I hear you totally. Titan is my 1st dog I have ever trained to Utility. I thought we would never "get it". That is why we work through everything and don't switch training..


----------



## Loisiana (Jul 29, 2009)

Just curious how many of you train your dog to keep their eyes locked on their mark and how many of you allow your dog to look away once they've marked on go-outs? Anyone who doesn't mark their dog at all before they send?


----------



## GoldenSail (Dec 30, 2008)

Loisiana said:


> Just curious how many of you train your dog to keep their eyes locked on their mark and how many of you allow your dog to look away once they've marked on go-outs? Anyone who doesn't mark their dog at all before they send?


This is an ongoing problem of mine in both field and go-outs--I want her to look out steadily before sending and she does good sometimes. She will go whether looking or not...(I was hoping sending her even if she didn't look would help her start looking more, but it hasn't)


----------



## AmberSunrise (Apr 1, 2009)

I train so that they lock on before being sent. No lock, no send.


----------



## Loisiana (Jul 29, 2009)

Sunrise said:


> I train so that they lock on before being sent. No lock, no send.


That's what I'm doing with Flip. Since I had never done utility with my other dogs when I trained them I didn't understand why it made a difference if they locked on as long as they ended up in the right place still.
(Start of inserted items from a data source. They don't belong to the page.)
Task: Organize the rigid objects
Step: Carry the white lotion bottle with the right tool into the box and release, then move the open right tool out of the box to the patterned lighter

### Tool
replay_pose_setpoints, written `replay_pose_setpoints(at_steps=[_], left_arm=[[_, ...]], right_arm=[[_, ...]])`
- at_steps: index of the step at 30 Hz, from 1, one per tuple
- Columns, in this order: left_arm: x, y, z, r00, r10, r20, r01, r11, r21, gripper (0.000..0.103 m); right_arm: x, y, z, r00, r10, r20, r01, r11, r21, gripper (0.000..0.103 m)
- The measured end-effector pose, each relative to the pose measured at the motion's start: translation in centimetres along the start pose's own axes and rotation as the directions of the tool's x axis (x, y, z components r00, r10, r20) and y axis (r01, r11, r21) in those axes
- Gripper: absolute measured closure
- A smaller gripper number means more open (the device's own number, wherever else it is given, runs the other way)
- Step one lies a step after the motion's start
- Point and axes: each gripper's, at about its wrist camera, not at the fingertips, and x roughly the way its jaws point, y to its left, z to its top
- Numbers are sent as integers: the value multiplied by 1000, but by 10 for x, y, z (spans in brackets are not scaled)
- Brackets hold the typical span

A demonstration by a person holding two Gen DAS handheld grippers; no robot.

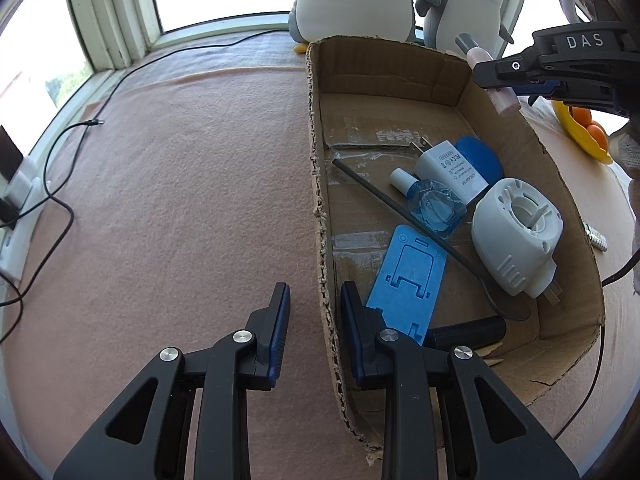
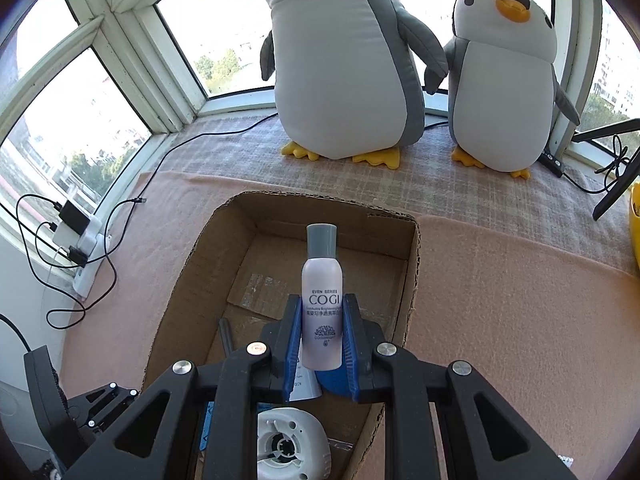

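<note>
Pink COGI bottle (image 2: 322,312) clamped in right jaws; left jaws pinch the cardboard box (image 1: 320,208) wall.

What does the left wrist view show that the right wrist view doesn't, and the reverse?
Left wrist only: the left gripper astride the box wall, a blue stand, a blue bottle and oranges.

Right wrist only: the COGI label on the bottle clamped in the right gripper, and a power strip.

Both: the box, the bottle, the white round device, the charger and two penguins.
</note>
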Motion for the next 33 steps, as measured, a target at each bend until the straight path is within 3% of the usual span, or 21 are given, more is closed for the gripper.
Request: replay_pose_setpoints(at_steps=[3, 5, 7, 22, 33], left_arm=[[0, 0, 0, 1000, 0, 0, 0, 1000, 0, 78], [0, 0, 0, 1000, 1, 0, -1, 1000, 1, 78], [0, 0, 0, 1000, 1, 1, -1, 1000, 1, 78], [0, 0, -1, 1000, 6, 4, -6, 1000, -8, 78], [-1, 1, -2, 1000, 4, 9, -4, 1000, -8, 78]], right_arm=[[0, 0, 1, 1000, 5, 7, -5, 1000, -3, 82], [-2, -1, 2, 1000, 7, 18, -7, 1000, 0, 61], [-7, -1, 2, 999, -2, 41, 2, 1000, -2, 53], [-32, -5, -10, 997, -26, 68, 28, 999, -23, 51], [-97, -20, -35, 991, -9, 137, 5, 1000, 27, 51]])
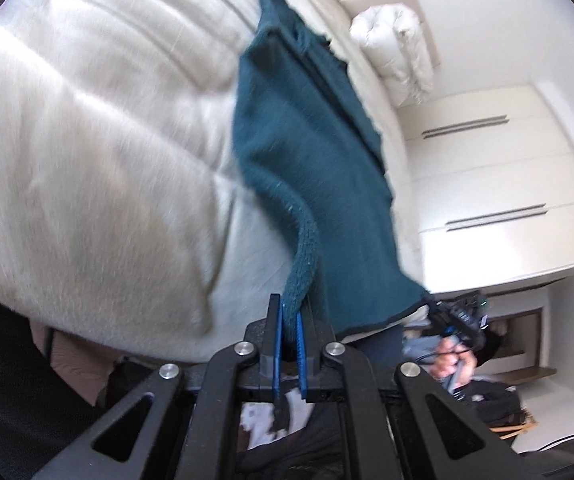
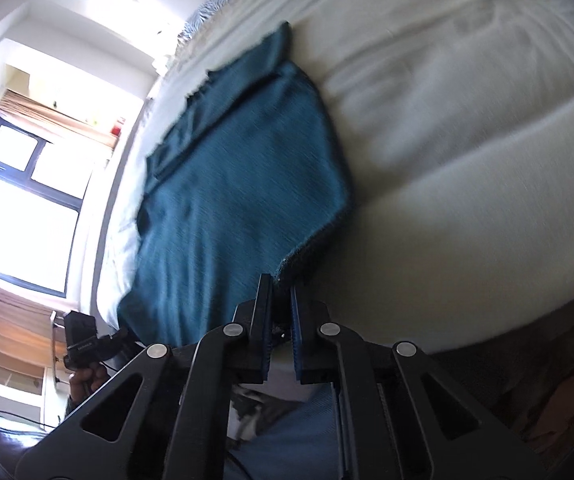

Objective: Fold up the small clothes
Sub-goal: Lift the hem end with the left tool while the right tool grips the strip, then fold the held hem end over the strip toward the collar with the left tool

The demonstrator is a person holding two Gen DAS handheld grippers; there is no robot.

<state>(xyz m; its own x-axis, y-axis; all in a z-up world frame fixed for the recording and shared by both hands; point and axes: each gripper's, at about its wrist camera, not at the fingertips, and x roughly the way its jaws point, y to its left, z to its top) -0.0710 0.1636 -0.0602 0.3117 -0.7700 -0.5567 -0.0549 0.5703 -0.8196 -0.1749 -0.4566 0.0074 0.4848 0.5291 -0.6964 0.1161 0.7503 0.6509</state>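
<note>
Teal knit garment point(image 1: 311, 152) spread across white bed point(image 1: 87, 140), near the bed's edge; bare bedding wide beside it. Left gripper point(image 1: 290, 312) clamped on a rolled hem corner. Right gripper point(image 2: 281, 292) closed, pinching the other near corner.

A cream bed point(image 1: 87, 140), white wardrobe doors point(image 1: 499, 184) (long bar handles), and a bright dark-framed window point(image 2: 27, 200).
</note>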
Experience makes you so much more aware of how important the little details are!


----------



## RedDogs (Jan 30, 2010)

Both for field and obedience.... I don't know how to cue him to look appropriately... or teach the concept. I can tell if he's looking too left or too right... but I don't know how to tell if he's looking at something too close or too far away. I have a few training plans for how to theoretically train a dog to look at something nearer/further but none seem like very strong training plans. The concept of near/far seems really difficult to me!


----------



## AmberSunrise (Apr 1, 2009)

RedDogs said:


> Both for field and obedience.... I don't know how to cue him to look appropriately... or teach the concept. I can tell if he's looking too left or too right... but I don't know how to tell if he's looking at something too close or too far away. I have a few training plans for how to theoretically train a dog to look at something nearer/further but none seem like very strong training plans. The concept of near/far seems really difficult to me!


If you can, go to some obedience trials and watch the Utility dogs. You will see a good portion of the dogs lock. It is hard to explain but when the dog 'locks' it is almost as if a string is attached to their nose and they follow your line. There is then an intentness and my dogs usually lower the heads a bit and their ears come forward. When you see it, you know what it is but it is hard to explain.
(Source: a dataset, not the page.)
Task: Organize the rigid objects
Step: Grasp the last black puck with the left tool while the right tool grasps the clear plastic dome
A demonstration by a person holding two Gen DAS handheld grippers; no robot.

I initially train with food and start just a few feet away. I might heel, about turn, drop some food (behind me as I am turning), heel a few steps,turn and face with their full attention on me. If they lose attention, we heel some more.
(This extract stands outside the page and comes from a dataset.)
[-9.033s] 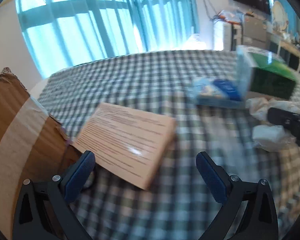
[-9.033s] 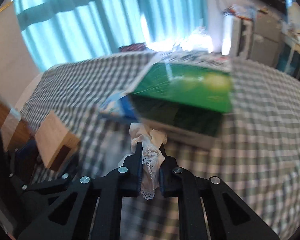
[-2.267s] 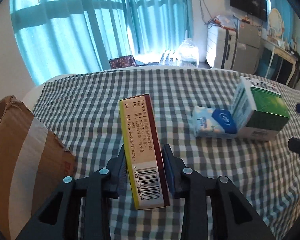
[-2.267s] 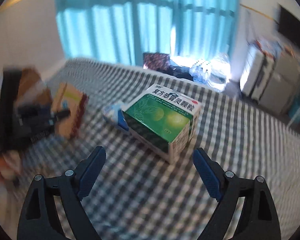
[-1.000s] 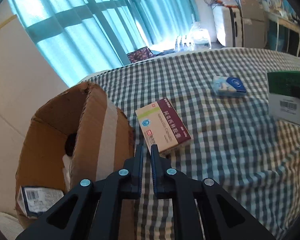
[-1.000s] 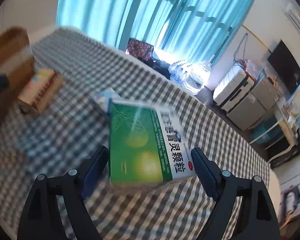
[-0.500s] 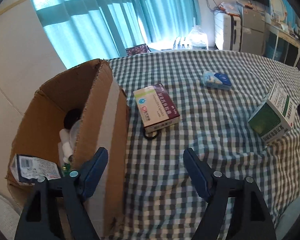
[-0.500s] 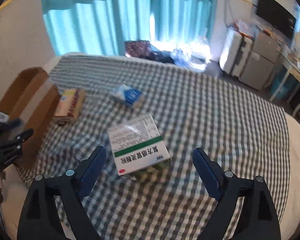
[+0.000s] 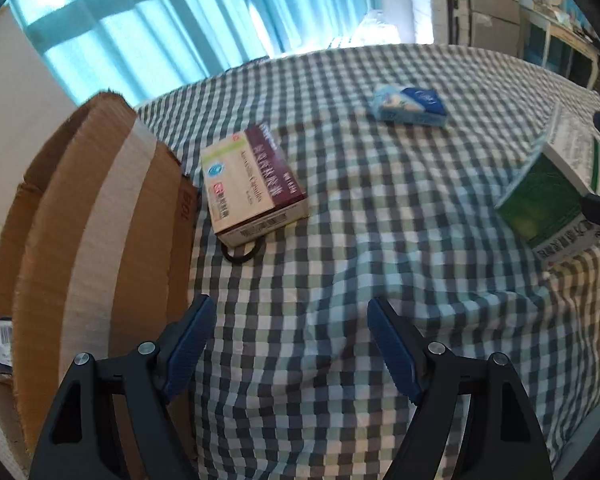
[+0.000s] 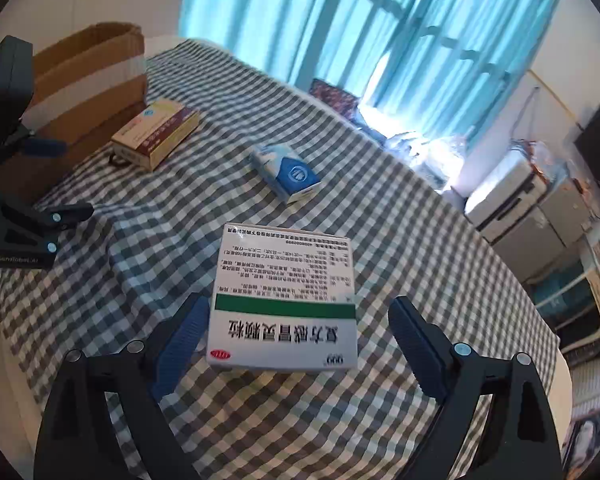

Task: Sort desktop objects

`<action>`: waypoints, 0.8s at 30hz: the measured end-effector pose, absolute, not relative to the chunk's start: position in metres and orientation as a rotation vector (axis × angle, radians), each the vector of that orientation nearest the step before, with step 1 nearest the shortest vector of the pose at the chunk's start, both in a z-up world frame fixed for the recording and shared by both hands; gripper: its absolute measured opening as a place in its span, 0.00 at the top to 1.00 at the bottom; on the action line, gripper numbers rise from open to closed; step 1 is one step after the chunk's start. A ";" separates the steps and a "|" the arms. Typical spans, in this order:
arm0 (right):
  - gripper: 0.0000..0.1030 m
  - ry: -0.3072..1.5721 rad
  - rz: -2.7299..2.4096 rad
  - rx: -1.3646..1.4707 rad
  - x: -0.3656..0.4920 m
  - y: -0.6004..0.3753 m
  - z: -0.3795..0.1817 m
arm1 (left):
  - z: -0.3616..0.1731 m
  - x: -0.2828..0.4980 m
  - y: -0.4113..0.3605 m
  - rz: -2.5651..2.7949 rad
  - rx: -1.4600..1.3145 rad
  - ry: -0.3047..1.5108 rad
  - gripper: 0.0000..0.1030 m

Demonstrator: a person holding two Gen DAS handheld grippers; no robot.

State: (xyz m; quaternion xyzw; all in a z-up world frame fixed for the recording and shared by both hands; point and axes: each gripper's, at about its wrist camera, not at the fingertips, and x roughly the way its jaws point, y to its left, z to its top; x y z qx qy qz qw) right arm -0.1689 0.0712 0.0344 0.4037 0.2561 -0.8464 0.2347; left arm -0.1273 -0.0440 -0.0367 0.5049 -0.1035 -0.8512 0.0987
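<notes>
My left gripper (image 9: 290,332) hangs open over bare checked cloth, nothing between its blue pads. Ahead of it a maroon-and-cream medicine box (image 9: 252,184) lies flat beside the open cardboard box (image 9: 100,220), resting partly on a black ring (image 9: 242,254). A blue-and-white tissue pack (image 9: 410,104) lies farther back. The green-and-white medicine box (image 10: 284,292) lies on the cloth between the jaws of my right gripper (image 10: 300,320). Those jaws are opening: the right pad stands clear of the box, the left pad is close by its edge. The left gripper (image 10: 60,178) shows at the left edge.
The table (image 10: 400,240) wears a grey-and-white checked cloth that falls away at the near edge. A barcoded packet (image 9: 2,344) lies inside the cardboard box. Teal curtains and white appliances (image 10: 512,196) stand beyond the table.
My left gripper went from shut to open and sank toward the table. My right gripper let the green box down onto the cloth, spread wider and came closer over it.
</notes>
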 end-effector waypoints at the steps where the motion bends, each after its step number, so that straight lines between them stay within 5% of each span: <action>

When I halt, my hand comes down for the mark, which is their cue to switch from handler focus to object focus; when they lock I send. From the very beginning, if they don't lock, they don't get sent. BTW: It is trained for a straight line, the pivots are what gets you and the dog into proper position. Make sure the dogs head and spine are both straight to the object being sent to.


----------



## wakemup (Feb 6, 2011)

Griffy always locked onto his go out target when I told him to "look". I used food on the target (ring stanchion) to teach him and he was very honest about it. My hand at my side means look at what you are supposed to go to. My hand centered over my waist means look at me. Tate will mark his go out, but then "shops around" with his head. It makes me crazy. He does beautiful go outs once he's sent, so I have let him do this. We have had enough "failing moments" in utility to overcome on our journey. He actually seems insulted when I correct him for moving his gaze off the target, so it is not a battle I have chosen to wage at this time. To me the perfect picture IS to have the dog lock and then go.


----------